Checkpointing

Large scale workflows are prone to errors due to node failures, application or environment errors, and myriad other issues. Parsl’s support for checkpointing provides workflow resilence and fault tolerance.

Note

Checkpointing is only possible for apps which have AppCaching enabled. If AppCaching is disabled in config['globals'], checkpointing will not work.

Parsl follows an incremental checkpointing model, where each checkpoint contains all results that have been updated since the last checkpoint.

When loading a checkpoint the Parsl script will use checkpointed results for any apps that have been previously executed. Like AppCaching, checkpoints use the app name, hash, and input parameters to locate previously computed results. If multiple checkpoints exist for an app (with the same hash) the most recent entry will be used.

Checkpointing works in the following modes:

  1. task_exit: In this mode, a checkpoint is created each time an app completes or fails (after retries if enabled). This mode reduces the risk of losing information from completed tasks to a minimum.

    >>> config["globals"]["checkpointMode"] = 'task_exit'
    
  2. periodic: The periodic mode allows the user to specify the interval at which all tasks are checkpointed.

    >>> config["globals"]["checkpointMode"] = 'periodic'
    >>> config["globals"]["checkpointPeriod"] = "01:00:00"
    
  3. dfk_exit: In this mode, checkpoints are created when the DataFlowKernel is about to exit. This reduces the risk of losing results due to premature workflow termination from exceptions, terminate signals, etc. However there’s still some likelihood that information might be lost if the workflow is terminated abruptly (machine failure, SIGKILL etc)

    >>> config["globals"]["checkpointMode"] = 'dfk_exit'
    
  4. Manual: In addition to these automated checkpointing modes, it is also possible to manually initiate a checkpoint by calling DataFlowKernel.checkpoint() in the workflow code.

In all cases the checkpoint is written out to the runinfo/RUN_ID/checkpoint/ directory.

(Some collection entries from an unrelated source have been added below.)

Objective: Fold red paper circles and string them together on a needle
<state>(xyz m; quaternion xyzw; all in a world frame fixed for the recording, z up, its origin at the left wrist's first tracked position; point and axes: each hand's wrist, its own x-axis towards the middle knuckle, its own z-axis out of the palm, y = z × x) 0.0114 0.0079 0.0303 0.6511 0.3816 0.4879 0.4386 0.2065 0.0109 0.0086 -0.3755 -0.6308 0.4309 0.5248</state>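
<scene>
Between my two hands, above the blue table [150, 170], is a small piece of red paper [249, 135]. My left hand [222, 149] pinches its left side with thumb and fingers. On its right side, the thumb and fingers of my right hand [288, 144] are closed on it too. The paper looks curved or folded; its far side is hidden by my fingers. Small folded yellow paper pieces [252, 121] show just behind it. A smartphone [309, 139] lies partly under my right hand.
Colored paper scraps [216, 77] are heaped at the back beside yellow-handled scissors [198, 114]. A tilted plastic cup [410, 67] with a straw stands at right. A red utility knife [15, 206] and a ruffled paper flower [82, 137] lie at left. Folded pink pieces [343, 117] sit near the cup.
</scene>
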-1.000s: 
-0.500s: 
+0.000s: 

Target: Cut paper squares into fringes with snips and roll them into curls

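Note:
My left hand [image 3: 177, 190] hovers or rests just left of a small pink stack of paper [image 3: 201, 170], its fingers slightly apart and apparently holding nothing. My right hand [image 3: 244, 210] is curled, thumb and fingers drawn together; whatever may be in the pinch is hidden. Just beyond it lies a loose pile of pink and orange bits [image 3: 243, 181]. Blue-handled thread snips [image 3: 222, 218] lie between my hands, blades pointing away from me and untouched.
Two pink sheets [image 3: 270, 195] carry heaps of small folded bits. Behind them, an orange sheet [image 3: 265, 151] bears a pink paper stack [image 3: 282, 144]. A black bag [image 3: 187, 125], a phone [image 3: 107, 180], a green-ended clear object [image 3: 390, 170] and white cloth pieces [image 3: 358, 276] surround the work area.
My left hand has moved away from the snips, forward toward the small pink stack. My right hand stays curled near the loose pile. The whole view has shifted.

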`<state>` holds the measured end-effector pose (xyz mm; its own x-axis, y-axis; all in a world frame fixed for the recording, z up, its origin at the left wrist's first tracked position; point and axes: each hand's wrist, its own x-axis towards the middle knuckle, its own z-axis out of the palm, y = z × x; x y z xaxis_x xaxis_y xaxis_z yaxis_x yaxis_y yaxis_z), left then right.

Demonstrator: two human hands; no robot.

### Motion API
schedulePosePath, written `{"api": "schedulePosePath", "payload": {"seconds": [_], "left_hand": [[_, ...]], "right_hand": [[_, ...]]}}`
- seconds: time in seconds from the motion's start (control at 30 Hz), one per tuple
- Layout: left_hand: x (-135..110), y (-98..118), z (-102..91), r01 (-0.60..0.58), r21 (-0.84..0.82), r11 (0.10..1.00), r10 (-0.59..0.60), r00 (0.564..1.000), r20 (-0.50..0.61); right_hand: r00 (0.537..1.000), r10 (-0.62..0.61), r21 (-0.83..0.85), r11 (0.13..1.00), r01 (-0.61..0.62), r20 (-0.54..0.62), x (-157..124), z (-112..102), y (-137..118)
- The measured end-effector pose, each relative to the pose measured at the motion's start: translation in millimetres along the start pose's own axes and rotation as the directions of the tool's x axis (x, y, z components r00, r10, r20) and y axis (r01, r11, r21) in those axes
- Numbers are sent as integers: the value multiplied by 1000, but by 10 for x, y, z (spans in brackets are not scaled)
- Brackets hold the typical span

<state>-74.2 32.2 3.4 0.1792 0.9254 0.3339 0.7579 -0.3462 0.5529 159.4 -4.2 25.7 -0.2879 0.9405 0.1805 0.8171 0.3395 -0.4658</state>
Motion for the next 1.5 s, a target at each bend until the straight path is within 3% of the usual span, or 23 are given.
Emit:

The desired checkpoint mode is specified in the Parsl configuration:

config = {
    "globals": {
        "lazyErrors": True,
        "memoize": True,
        "checkpointMode": "dfk_exit"
    }
}

Creating a checkpoint

When using automated checkpointing there is no need for users to modify their Parsl script in any way: checkpointing will be conducted completely automatically. The following example shows how manual checkpointing can be invoked in a Parsl script.

from parsl import *
from parsl.configs.local import localThreads as config

dfk = DataFlowKernel(config=config)

@App('python', dfk, cache=True)
def slow_double(x, sleep_dur=1):
    import time
    time.sleep(sleep_dur)
    return x * 2

N = 5   # Number of calls to slow_double
d = []  # List to store the futures
for i in range(0, N):
    d.append(slow_double(i))

# Wait for the results
[i.result() for i in d]

cpt_dir = dfk.checkpoint()
print(cpt_dir)  # Prints the checkpoint dir

Loading a checkpoint

To load a checkpoint the user must select which checkpoint file to resume from. As mentioned above, checkpoint files are stored in the runinfo/RUNID/checkpoint directory. The example below shows how to resume using from all available checkpoints:

from parsl import *
from parsl.configs.local import localThreads as config
from parsl.utils import get_all_checkpoints

dfk = DataFlowKernel(config=config,
                     checkpointFiles=parsl.get_all_checkpoints())